## TASK PROMPT
Go through the data and copy every line in which "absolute" appears.

## DATA PROVIDED
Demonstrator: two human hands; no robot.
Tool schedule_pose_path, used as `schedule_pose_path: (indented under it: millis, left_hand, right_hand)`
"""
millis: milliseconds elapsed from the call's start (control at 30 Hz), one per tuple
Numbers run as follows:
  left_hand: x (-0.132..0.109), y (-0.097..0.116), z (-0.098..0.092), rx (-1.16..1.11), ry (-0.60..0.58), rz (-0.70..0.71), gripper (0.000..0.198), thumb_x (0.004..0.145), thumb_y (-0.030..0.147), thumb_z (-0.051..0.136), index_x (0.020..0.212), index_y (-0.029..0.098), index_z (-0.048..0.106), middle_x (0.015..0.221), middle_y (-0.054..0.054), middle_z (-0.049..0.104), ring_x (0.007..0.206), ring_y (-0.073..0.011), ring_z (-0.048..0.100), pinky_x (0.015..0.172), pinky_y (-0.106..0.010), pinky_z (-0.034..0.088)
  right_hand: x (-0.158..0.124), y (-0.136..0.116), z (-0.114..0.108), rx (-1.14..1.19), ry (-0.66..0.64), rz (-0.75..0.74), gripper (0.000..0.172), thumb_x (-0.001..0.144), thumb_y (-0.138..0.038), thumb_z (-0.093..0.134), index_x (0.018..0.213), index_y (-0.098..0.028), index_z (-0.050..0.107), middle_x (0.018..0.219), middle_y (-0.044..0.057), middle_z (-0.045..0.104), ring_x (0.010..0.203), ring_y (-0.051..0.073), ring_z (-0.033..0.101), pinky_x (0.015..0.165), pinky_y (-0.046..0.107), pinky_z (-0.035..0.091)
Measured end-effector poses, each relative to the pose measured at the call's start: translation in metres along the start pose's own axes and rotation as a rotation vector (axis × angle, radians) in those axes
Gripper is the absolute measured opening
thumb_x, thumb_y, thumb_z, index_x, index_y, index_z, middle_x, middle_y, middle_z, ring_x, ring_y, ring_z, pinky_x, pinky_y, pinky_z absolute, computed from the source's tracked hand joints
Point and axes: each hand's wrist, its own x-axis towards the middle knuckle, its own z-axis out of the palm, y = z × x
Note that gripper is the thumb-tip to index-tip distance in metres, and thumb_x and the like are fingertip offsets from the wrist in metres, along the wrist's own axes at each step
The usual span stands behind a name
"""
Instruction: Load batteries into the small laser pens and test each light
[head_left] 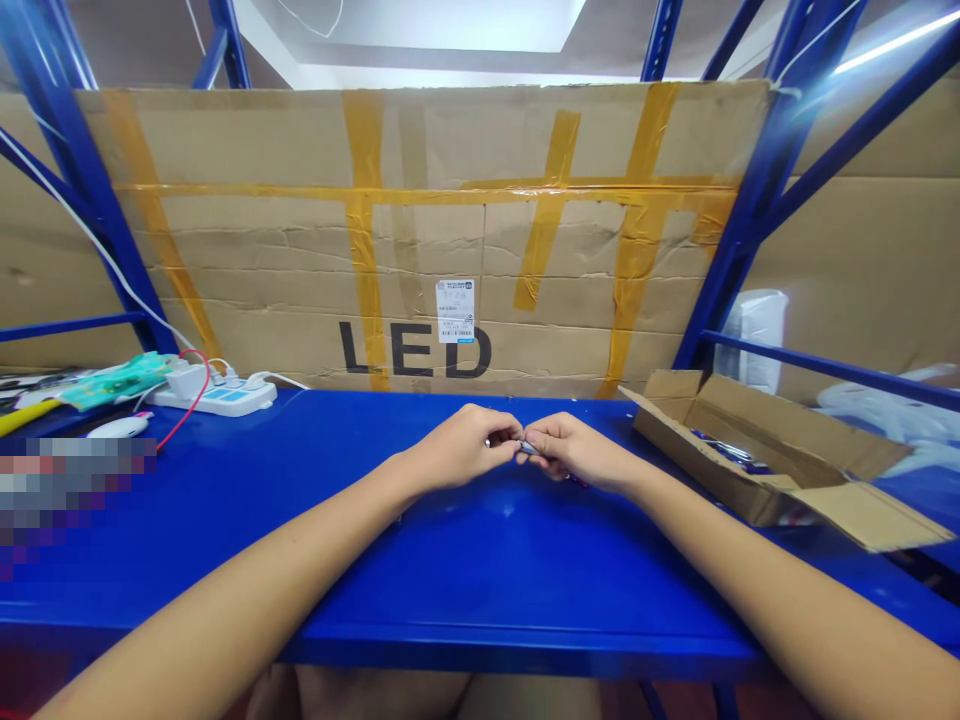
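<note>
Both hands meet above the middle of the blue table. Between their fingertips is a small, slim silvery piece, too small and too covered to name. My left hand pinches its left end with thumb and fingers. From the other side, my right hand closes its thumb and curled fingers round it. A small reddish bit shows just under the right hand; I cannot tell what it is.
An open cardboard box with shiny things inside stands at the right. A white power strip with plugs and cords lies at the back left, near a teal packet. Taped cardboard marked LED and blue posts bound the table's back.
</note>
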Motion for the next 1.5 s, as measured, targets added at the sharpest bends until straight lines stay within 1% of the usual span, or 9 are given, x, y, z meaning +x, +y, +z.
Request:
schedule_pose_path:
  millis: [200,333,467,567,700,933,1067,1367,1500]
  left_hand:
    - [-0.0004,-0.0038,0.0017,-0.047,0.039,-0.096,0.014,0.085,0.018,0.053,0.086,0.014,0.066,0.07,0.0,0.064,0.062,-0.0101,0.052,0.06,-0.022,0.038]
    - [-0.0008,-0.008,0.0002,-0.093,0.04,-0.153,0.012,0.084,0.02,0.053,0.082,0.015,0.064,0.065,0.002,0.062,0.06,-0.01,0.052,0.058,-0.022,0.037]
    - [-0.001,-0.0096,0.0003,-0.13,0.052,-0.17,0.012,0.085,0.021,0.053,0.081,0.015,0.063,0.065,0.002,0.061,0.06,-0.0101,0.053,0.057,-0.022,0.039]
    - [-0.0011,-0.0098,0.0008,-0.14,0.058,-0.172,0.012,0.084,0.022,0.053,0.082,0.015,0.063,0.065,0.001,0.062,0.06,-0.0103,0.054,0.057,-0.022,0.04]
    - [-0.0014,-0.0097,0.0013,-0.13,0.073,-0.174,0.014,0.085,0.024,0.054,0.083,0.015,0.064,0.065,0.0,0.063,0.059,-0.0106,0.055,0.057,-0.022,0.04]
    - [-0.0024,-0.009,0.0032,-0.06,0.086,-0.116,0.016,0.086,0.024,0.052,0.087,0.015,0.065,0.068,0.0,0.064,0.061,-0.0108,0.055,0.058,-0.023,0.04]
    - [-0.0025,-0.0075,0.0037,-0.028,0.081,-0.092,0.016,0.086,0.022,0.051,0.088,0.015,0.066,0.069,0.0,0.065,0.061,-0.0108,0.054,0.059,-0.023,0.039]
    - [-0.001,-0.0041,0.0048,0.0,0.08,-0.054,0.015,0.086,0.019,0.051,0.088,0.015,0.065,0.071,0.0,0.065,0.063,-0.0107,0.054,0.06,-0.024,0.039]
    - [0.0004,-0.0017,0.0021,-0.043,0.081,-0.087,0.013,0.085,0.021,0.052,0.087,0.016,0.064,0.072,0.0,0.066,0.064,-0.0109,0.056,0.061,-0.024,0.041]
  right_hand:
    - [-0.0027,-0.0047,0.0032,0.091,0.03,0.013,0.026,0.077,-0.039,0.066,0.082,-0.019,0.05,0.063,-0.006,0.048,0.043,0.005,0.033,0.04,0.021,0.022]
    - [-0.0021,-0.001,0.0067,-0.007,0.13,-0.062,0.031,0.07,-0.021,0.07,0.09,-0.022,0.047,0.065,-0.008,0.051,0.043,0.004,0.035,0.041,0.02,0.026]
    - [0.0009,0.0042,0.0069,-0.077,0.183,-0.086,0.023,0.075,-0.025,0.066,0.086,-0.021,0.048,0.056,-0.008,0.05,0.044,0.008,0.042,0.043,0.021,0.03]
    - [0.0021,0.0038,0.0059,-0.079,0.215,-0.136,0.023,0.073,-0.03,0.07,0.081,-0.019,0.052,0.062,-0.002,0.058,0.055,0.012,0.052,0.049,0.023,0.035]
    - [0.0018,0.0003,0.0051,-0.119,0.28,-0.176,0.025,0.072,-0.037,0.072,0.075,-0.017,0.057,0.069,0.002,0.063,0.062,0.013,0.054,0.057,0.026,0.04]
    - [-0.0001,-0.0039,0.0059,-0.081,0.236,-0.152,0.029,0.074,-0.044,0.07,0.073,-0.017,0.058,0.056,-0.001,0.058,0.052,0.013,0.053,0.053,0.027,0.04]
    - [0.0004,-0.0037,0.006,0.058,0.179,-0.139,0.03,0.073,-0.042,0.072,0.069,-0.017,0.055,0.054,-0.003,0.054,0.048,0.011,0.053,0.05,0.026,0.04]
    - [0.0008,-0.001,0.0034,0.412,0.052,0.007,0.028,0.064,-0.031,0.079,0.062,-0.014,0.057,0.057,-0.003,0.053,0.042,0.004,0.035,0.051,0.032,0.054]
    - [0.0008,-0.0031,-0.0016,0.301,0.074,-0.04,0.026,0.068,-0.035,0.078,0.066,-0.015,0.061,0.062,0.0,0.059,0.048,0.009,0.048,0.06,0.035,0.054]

## RESPONSE TO THIS TASK
Gripper is the absolute measured opening
thumb_x, thumb_y, thumb_z, index_x, index_y, index_z, middle_x, middle_y, middle_z, ring_x, ring_y, ring_z, pinky_x, pinky_y, pinky_z absolute, computed from the source's tracked hand joints

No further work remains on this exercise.